On a practical stance, some people have a “hearing memory”, where they memorize better by hearing, rather looking or writing. A good example is learning the alphabet: the stepping stone of writing is taught through a song.
Music mark historical events such as national hymns, opera also make for the memorialization of an event. In France, la Marseillaise is more than a song since it marks its independence from the monarchy.
8. Beautiful skill
Learning how to play an instrument or singing, is often undervalued, but it one of the most valuable skills one could have. It is not surprising; it has been promoted at school “54% rated the importance of arts education a "ten" on a scale of one to ten” (spreadmusicnow.com).
Learning how to play an instrument requires discipline of your hands, posture and brain which are often praised by the people who don’t know how to play or sing.

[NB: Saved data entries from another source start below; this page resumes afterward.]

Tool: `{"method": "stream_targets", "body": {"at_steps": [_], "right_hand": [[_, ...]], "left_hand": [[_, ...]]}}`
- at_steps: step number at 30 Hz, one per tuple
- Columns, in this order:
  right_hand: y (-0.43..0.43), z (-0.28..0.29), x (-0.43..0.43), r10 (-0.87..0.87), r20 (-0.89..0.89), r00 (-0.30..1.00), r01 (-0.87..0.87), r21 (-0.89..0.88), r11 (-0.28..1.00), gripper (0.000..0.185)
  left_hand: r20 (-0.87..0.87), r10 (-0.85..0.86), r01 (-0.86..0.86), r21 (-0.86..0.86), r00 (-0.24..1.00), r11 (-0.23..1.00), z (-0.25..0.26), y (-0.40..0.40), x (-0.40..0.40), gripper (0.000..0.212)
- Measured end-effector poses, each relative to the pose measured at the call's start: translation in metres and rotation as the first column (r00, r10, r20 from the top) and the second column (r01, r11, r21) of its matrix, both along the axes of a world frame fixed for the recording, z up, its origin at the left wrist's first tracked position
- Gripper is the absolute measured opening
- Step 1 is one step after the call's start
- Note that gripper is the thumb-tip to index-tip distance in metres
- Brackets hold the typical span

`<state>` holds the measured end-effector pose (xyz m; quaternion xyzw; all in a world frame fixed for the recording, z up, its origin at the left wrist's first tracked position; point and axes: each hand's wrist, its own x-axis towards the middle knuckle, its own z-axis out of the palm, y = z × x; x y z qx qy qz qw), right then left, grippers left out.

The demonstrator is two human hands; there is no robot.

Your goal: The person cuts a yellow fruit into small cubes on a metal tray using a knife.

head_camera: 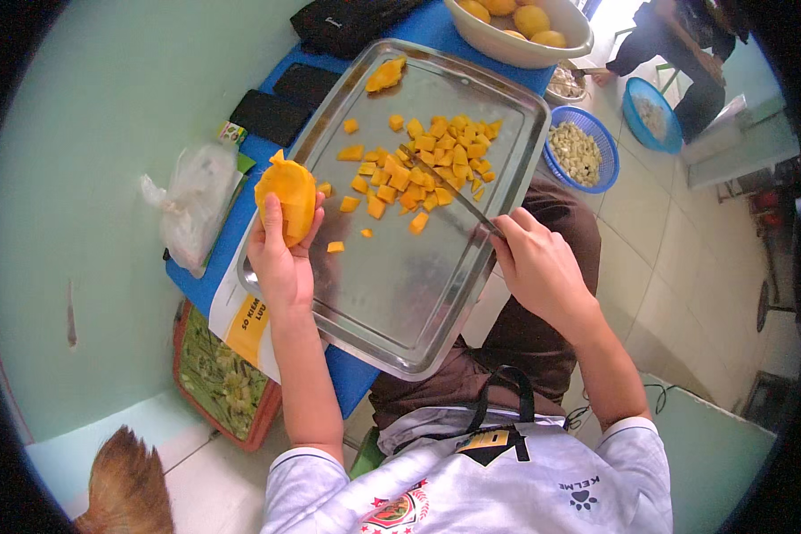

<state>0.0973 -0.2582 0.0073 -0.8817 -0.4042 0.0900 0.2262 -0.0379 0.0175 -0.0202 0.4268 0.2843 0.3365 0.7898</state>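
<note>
My left hand (286, 260) holds a peeled mango piece (287, 197) upright over the left edge of a metal tray (374, 280), with cut marks on its lower part. In my right hand (534, 257) is a knife (457, 193), whose blade reaches left across the tray and over a heap of diced mango (434, 157). Several loose cubes lie around the heap. A flatter mango remnant (386, 74) rests in the tray's far left corner.
A basin of yellow fruit (524, 50) stands beyond the tray, near a blue basket of pale pieces (582, 150). Two dark phones or cases (270, 117) and a knotted plastic bag (197, 200) lie left on the blue table (350, 374). Another person (697, 53) sits far right; a furry animal (130, 487) is lower left.
</note>
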Motion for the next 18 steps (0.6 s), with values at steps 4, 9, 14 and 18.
{"method": "stream_targets", "body": {"at_steps": [4,9,14,18], "right_hand": [[-0.003,-0.002,-0.009,0.006,0.072,0.997,0.007,-0.172,0.985,0.025],[-0.002,0.015,-0.031,0.135,0.027,0.991,-0.123,-0.268,0.956,0.031],[-0.009,0.022,-0.025,0.109,0.111,0.988,-0.077,-0.254,0.964,0.029],[-0.012,0.027,-0.024,0.137,0.127,0.982,-0.102,-0.247,0.964,0.027]], "left_hand": [[0.005,0.05,-0.049,-0.014,0.999,0.999,-0.001,-0.001,0.003,0.041],[0.016,0.097,-0.096,-0.036,0.995,0.995,-0.001,0.001,0.0,0.042],[0.082,0.133,-0.126,-0.085,0.988,0.988,-0.001,0.004,-0.003,0.043],[0.085,0.132,-0.124,-0.094,0.988,0.988,0.005,0.002,-0.002,0.042]]}}
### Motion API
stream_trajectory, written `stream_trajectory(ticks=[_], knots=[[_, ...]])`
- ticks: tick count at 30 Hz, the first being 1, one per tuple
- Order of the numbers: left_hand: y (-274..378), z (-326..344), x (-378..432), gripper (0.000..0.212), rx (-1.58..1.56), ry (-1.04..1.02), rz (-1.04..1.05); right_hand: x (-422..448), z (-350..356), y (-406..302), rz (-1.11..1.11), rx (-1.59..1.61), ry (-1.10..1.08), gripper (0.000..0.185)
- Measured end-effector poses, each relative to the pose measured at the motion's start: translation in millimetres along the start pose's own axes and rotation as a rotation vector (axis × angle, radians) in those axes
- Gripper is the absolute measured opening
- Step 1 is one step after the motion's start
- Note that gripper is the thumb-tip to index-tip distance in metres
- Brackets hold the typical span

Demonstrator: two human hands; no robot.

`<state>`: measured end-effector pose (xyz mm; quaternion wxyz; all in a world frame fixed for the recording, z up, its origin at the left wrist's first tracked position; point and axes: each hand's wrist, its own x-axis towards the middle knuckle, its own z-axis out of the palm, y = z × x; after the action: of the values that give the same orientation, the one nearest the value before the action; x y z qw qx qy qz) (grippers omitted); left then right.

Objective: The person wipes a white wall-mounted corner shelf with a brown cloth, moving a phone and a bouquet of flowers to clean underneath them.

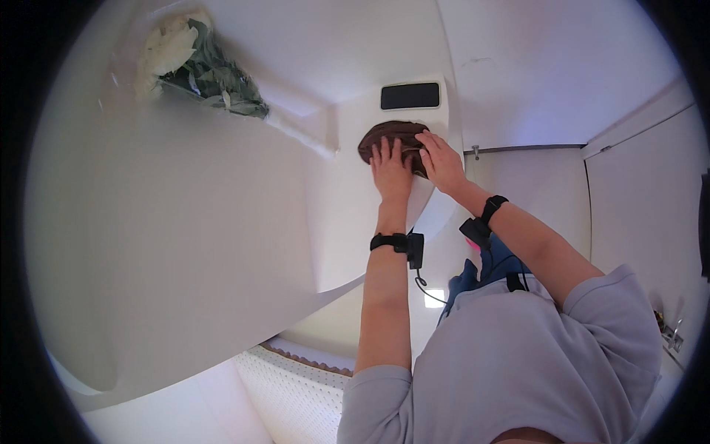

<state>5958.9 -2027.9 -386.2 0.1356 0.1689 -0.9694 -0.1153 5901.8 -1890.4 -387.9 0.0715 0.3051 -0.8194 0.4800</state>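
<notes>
A dark brown folded item, apparently cloth (395, 130), lies on a white ledge (344, 222) before me. My left hand (391, 172) rests on it with the fingers spread, palm down. At its right side, my right hand (441, 164) touches it with the fingertips; whether the thumb pinches an edge I cannot tell. Just beyond the cloth lies a smartphone (410, 96) with a dark face and a light rim. Part of the cloth is hidden under both hands.
A wrapped bouquet of pale flowers (216, 83) lies at the upper left, its white-wrapped stem end close to the ledge. A white door or panel (643, 183) stands at the right. A perforated white surface (294, 388) shows at the bottom. Cables hang from both wrist straps.
</notes>
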Motion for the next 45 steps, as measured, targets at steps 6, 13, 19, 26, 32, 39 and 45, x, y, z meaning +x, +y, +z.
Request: stream_trajectory(ticks=[6,13,19,26,32,39,45], knots=[[-69.9,-29.1,-57.1,0.052,0.146,0.064,-0.171,-9.3,7.0,-0.4,-0.175,-0.136,-0.018,0.032],[-113.2,-64.1,-160.1,0.054,0.286,0.09,-0.458,-13.4,7.2,0.5,-0.22,-0.235,-0.035,0.029],[-51.7,-38.3,-147.6,0.056,0.305,0.099,-0.351,-14.4,9.6,-2.4,-0.214,-0.26,-0.046,0.028],[1.6,-38.1,-134.1,0.056,0.113,0.052,-0.15,-14.1,14.3,-7.7,-0.187,-0.251,-0.071,0.038],[-30.8,-76.5,-164.3,0.067,-0.298,0.169,-0.099,-44.0,30.9,-63.5,-0.656,-0.09,-0.487,0.067],[-96.0,-69.8,-213.8,0.057,0.109,0.188,-0.357,-24.0,84.3,-55.6,-0.717,-0.275,-0.493,0.043],[-88.3,-59.0,-202.7,0.049,0.237,0.212,-0.375,35.2,112.7,-31.9,-0.36,-0.359,-0.247,0.045]])
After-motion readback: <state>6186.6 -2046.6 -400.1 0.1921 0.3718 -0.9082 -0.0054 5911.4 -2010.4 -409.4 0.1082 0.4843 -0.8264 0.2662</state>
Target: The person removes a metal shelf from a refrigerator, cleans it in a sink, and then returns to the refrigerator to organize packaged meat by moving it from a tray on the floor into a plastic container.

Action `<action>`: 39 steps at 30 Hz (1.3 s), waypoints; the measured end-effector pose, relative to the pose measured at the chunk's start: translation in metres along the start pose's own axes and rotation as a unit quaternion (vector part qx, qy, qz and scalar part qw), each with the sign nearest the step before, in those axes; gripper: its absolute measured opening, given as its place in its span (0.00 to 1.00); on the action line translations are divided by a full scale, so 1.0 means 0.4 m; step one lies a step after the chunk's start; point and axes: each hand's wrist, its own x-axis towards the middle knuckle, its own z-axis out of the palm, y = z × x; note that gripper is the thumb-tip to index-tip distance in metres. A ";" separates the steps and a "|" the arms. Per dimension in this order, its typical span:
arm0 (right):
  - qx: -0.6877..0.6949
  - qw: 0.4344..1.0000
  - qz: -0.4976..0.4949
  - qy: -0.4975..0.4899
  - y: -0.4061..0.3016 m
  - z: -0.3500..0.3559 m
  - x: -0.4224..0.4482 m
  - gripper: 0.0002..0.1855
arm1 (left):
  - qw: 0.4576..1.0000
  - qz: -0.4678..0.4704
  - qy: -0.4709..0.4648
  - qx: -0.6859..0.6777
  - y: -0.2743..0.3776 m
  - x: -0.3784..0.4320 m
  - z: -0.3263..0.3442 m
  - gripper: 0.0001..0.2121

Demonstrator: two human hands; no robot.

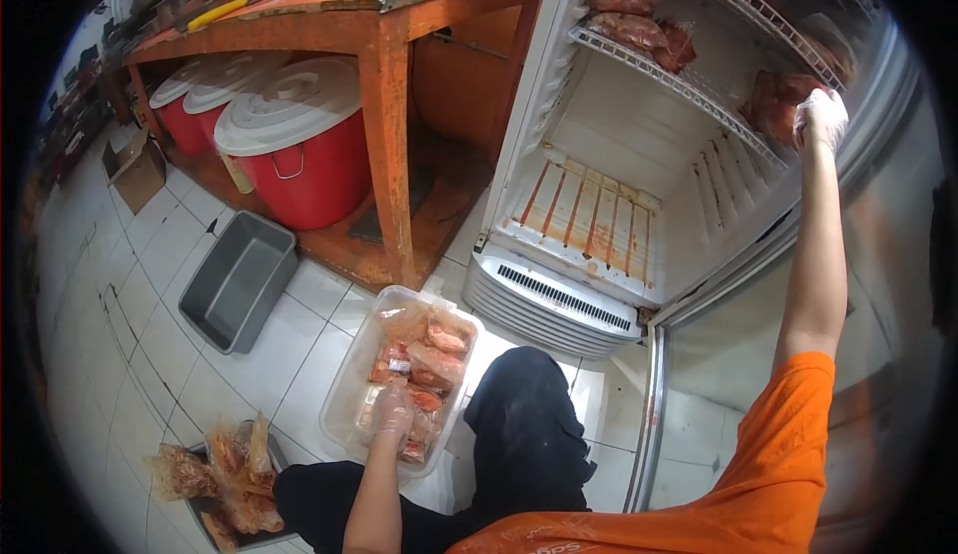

9. Part of being disciplined and a well- rounded person
Knowing about your music history from Chopin, Back and Mozart but learning an instrument also goes with hours of practice until you get it right
86% agree an arts education encourages and assists in the improvement of a child's attitudes toward school (spreadmusicnow.com). Not to mention, that it allows you to learn a new universal language of music and trains parts of your brain you wouldn’t exploit otherwise. In one study, three-year-olds were split into two groups. The first had no special training in, or exposure to music. The second group studied piano and sang daily in chorus.
Eight months later the musical three-year-olds were much better at solving puzzles. They also scored 80% higher in spatial intelligence than the other group. There's also anecdotal evidence that listening to music, especially from Mozart's era, can help you study and learn better. (streetdirectory.com)
10. Creativity and self-improvement
Once people master, their skill or instrument they can go on creating their own pieces which are original and personal. They convey a person’s feelings or life experience and can have a very therapeutic impact on someone.
Those were my top 10 reasons why I value music but there are many more.